Dopo Free Rein, la serie di Windstorm, Rodeo&Juliet, The World We Make, Rock My Heart, Walk. Ride. Rodeo, A Sunday Horse, Charley Thompson, The Rider – Il Sogno di un Cowboy, The Horse Boy, Emma’s Chance, Race to Win/Race to Redemption, L’uomo che sussurrava ai cavalli, War Horse, Seabiscuit – Un mito senza tempo, Dreamer – La strada per la vittoria, Cavalli, Un anno da ricordare, la trilogia di Flicka, Black Stallion e Spirit-Cavallo Selvaggiooggi suggeriamo Oceano di fuoco – Hidalgo.

 

Oceano di fuoco – Hidalgo” è un film del 2004, diretto da Joe Johnston che narra la storia di Frank Hopkins e del suo cavallo di razza Mustang, Hidalgo

Trama:

Ambientato nel 1897, la storia narra di una corsa a cavallo che si tiene da secoli in Arabia: l’Oceano di fuoco, chiamata così perché si tratta di percorrere una distanza di tremila miglia lungo il deserto.

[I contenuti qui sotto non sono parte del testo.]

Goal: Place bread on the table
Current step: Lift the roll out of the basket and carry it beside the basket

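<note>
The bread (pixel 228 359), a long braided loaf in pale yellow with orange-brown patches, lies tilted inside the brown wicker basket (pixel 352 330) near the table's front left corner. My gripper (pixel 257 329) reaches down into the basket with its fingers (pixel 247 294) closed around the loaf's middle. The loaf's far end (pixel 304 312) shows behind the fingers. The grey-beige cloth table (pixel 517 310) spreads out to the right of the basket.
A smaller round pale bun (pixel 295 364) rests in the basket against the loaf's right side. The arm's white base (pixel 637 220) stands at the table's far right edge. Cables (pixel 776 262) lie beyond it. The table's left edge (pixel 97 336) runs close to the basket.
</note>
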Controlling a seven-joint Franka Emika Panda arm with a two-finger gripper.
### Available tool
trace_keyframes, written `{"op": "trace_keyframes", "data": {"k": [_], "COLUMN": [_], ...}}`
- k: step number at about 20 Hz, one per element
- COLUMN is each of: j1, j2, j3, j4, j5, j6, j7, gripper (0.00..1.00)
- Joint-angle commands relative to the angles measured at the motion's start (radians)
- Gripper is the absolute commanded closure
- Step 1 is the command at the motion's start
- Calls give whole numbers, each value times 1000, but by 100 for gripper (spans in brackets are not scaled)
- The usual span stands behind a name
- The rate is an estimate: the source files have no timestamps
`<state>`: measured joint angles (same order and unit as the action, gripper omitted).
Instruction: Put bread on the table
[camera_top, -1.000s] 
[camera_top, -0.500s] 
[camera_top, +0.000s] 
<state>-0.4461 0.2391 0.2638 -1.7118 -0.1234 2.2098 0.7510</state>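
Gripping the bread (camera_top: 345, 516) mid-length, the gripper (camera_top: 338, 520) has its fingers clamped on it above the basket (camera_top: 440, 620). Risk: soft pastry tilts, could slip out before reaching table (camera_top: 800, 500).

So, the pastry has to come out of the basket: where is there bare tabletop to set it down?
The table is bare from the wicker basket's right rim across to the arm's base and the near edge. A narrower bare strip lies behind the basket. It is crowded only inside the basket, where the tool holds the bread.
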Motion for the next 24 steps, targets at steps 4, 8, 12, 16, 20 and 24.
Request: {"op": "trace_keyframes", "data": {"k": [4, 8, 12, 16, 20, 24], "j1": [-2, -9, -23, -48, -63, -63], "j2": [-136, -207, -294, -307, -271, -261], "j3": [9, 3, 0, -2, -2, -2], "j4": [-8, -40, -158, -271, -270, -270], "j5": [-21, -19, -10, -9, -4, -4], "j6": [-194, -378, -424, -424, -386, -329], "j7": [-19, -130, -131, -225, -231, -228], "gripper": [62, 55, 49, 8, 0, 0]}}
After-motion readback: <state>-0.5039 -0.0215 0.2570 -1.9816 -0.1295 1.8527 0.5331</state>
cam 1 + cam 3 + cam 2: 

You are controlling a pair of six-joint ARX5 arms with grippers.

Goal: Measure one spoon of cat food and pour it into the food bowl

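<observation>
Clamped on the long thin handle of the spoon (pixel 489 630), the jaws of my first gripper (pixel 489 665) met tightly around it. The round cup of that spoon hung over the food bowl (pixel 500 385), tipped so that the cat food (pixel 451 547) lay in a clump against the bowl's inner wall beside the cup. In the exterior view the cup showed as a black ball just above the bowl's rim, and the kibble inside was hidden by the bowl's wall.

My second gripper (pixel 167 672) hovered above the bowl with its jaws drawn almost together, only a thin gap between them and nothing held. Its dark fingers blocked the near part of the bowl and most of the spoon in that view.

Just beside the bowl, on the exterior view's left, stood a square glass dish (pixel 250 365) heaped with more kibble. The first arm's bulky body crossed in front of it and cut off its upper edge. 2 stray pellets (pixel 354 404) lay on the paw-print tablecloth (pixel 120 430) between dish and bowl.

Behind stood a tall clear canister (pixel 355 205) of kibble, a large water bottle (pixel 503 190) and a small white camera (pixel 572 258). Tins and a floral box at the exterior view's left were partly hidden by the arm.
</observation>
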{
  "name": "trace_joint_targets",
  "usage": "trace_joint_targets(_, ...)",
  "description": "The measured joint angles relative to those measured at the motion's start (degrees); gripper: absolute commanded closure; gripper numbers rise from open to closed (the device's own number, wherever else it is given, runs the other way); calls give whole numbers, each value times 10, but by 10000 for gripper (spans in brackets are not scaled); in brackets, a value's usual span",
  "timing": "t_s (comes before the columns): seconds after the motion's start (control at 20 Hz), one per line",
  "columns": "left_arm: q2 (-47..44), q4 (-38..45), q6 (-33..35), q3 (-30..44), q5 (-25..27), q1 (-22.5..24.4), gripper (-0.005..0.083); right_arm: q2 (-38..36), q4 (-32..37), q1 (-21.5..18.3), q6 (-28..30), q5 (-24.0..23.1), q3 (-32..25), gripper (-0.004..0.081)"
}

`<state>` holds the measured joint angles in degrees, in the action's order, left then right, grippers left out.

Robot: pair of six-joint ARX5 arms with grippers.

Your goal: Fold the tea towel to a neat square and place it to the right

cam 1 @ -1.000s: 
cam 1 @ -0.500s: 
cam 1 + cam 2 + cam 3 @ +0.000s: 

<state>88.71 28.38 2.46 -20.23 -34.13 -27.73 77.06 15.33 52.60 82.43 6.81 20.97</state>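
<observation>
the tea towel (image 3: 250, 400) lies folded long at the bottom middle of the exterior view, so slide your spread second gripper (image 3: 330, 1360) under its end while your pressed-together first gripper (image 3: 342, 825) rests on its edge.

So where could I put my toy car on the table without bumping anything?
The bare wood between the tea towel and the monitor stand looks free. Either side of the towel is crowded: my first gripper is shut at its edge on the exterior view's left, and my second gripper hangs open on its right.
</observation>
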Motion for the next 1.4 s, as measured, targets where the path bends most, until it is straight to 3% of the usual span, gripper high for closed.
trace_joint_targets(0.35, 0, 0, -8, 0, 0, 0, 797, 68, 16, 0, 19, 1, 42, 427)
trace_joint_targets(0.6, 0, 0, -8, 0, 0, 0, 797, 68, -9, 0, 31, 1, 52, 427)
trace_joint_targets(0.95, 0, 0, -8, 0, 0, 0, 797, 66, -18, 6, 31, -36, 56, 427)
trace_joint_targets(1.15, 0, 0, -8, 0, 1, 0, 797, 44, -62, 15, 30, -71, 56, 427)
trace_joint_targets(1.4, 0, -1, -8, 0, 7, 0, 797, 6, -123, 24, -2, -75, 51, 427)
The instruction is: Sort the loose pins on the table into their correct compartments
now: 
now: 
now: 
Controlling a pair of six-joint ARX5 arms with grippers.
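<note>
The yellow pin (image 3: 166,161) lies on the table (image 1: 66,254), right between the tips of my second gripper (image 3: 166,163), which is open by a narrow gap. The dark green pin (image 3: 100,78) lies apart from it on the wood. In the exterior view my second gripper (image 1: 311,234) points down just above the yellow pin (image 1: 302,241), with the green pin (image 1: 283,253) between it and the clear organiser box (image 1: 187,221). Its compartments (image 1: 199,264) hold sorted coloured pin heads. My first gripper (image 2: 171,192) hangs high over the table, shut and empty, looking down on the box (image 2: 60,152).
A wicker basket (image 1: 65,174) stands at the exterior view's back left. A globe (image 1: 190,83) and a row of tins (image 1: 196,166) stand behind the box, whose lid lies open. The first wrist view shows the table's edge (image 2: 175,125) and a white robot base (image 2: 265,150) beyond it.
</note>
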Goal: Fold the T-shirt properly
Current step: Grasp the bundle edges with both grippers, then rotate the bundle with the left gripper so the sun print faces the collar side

Alla corsa partecipano cavalli di razza purissima e solitamente discendenti da linea nobile e di proprietà di famiglie reali. Lo sceicco Riyadh invita Frank T. Hopkins a partecipare a questa corsa, dato che l’americano è famoso per essere stato un veloce Pony Express per il governo degli Stati Uniti insieme al suo Mustang di nome Hidalgo. Hopkins, che intanto sbarca il lunario nel circo di Buffalo Bill, accetta l’invito. La fama di Hidalgo, il più veloce cavallo occidentale, fa infuriare gli altri partecipanti alla gara, soprattutto il nipote dello sceicco, perché si tratta della prima partecipazione alla corsa di un cavallo e di un cavaliere di origine occidentale. Se l’americano dovesse vincere la corsa, verrebbero disonorate le discendenze di razza del principale partecipante alla gara Al-Hattal, uno stallone arabo di proprietà dello sceicco stesso. Durante la gara Hopkins si scontra con gli altri cavalieri beduini, che faranno di tutto per impedirgli di arrivare fino in fondo.

Per Hopkins vincere l’Oceano di fuoco diventa così una questione di sopravvivenza e di orgoglio e, a dispetto dei tentativi di intralciarlo degli altri cavalieri, riesce a vincere la gara e a dimostrare che il suo mustang è il cavallo più veloce e resistente del mondo. Con il premio vinto, torna in America alla vigilia dello sterminio dei mustang catturati nelle riserve indiane da parte del governo americano e acquista tutti i cavalli. Dopo aver regolarmente pagato i cavalli, decide di restituirli alla libertà in modo che la razza venga preservata. Con grande coraggio decide inoltre di liberare anche il suo Hidalgo, per restituirgli dopo tanta fatica la libertà che merita.”